## What is expected:
In full and word for word, copy the listing; no pictures belong in the copy.

======== Information shown

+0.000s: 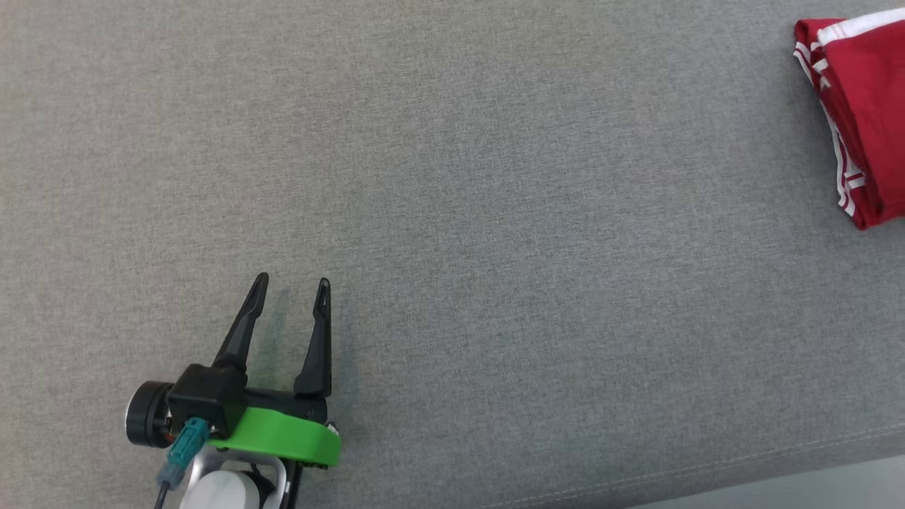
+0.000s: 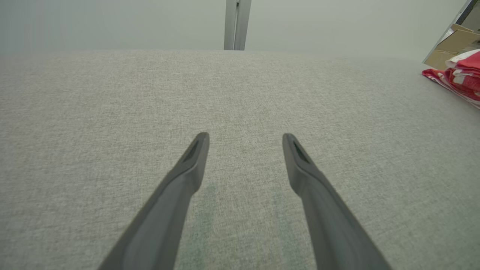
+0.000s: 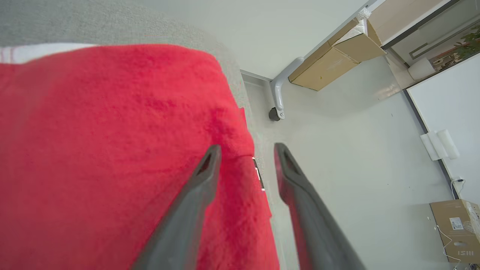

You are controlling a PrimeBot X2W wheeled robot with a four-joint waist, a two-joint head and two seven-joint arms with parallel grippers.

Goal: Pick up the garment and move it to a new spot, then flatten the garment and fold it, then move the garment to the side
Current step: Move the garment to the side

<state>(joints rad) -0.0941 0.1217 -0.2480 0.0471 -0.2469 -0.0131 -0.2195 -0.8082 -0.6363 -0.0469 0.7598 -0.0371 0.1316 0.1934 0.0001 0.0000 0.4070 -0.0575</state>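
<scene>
A folded red garment (image 1: 862, 120) with white stripes lies at the far right of the grey fabric surface (image 1: 452, 212), cut off by the picture's edge. It also shows at the right edge of the left wrist view as a red garment (image 2: 463, 73). My left gripper (image 1: 293, 286) stands open over bare fabric at the lower left, far from the garment, and its fingers (image 2: 193, 157) hold nothing. My right gripper (image 3: 245, 153) is open just above the red garment (image 3: 112, 150), at its edge, with nothing between its fingers.
The surface's front seam (image 1: 742, 463) runs along the lower right of the head view. In the right wrist view the floor lies beyond the surface's edge, with cardboard boxes (image 3: 333, 56), another box (image 3: 455, 228) and a castor leg (image 3: 276, 101).
</scene>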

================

## Written answer:
+0.000s: 
+0.000s: 
+0.000s: 

You are controlling a PrimeBot X2W wheeled robot with a four-joint waist, a two-joint head and two seven-joint arms with parallel grippers.

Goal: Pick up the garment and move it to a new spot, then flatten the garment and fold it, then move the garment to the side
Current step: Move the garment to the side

<state>(joints rad) -0.0941 0.1217 -0.2480 0.0471 -0.2469 -0.0131 -0.2195 -0.8082 -0.6363 -0.0469 0.7598 -0.0371 0.1316 0.1934 0.0001 0.0000 0.4070 -0.0575</state>
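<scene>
A folded red garment (image 1: 862, 120) with white stripes lies at the far right of the grey fabric surface (image 1: 452, 212), cut off by the picture's edge. It also shows at the right edge of the left wrist view as a red garment (image 2: 463, 73). My left gripper (image 1: 293, 286) stands open over bare fabric at the lower left, far from the garment, and its fingers (image 2: 193, 157) hold nothing. My right gripper (image 3: 245, 153) is open just above the red garment (image 3: 112, 150), at its edge, with nothing between its fingers.
The surface's front seam (image 1: 742, 463) runs along the lower right of the head view. In the right wrist view the floor lies beyond the surface's edge, with cardboard boxes (image 3: 333, 56), another box (image 3: 455, 228) and a castor leg (image 3: 276, 101).
</scene>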

With that, the answer is complete.